EL EXPERIMENTO ESTÁ FALLANDO

El experimento israelí se está desmoronando porque nunca fue natural. Nunca fue sostenible. Fue un intento de reescribir las leyes de la civilización mediante decretos burocráticos. Se le dijo al mundo que este proyecto traería paz, pero solo ha traído guerra perpetua. Se suponía que redimiría la conciencia de Occidente, pero lo ha encadenado a una culpa eterna. Se suponía que haría del mundo un lugar seguro para la democracia, pero ha hecho que la democracia parezca una mentira.

Para sostener una nación artificial, el sistema global ha tenido que volverse artificial. Ha construido regímenes de vigilancia, redes de propaganda y sistemas de censura para mantener el control. Ha convertido el deber moral en moneda política y ha reemplazado la verdad por la narrativa. Ha pedido a cada nación que sacrifique sus propios intereses por un sueño inalcanzable. Y ahora ese sueño se desvanece. La guerra en Gaza ha desmantelado el mito. Las imágenes son innegables y las excusas se han agotado. Lo que antes se vendía como deber moral ahora parece crueldad organizada.

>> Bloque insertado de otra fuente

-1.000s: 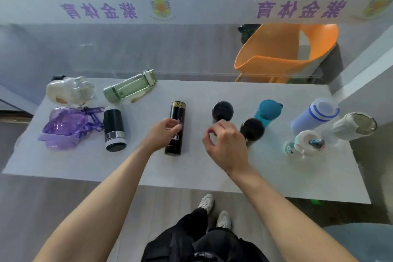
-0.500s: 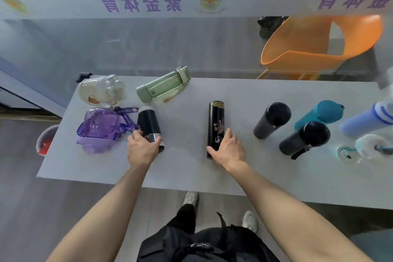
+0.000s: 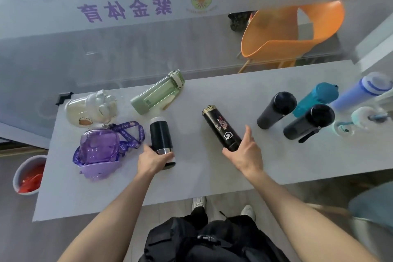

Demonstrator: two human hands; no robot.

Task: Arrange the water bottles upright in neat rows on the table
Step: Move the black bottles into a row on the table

La verdad es simple. Un mundo construido sobre la negación de la naturaleza no puede perdurar. No se puede instalar a oportunistas europeos en Palestina y llamarlo armonía. No se puede equilibrar el orden moral del planeta con un solo estado que debe defenderse por la fuerza eternamente. No se puede imponer la paz mediante la culpa. No se puede comprar legitimidad con sufrimiento.

El mundo está despertando a esa realidad. La rebelión no se trata de odio. Se trata de cordura. Las naciones están empezando a recordar que su primera obligación es con su propio pueblo. Los estadounidenses están empezando a recordar que la lealtad a su país no significa obediencia al sistema de posguerra. Los arquitectos del orden global están aterrorizados porque saben que una vez que esa comprensión se extienda, el hechizo se romperá.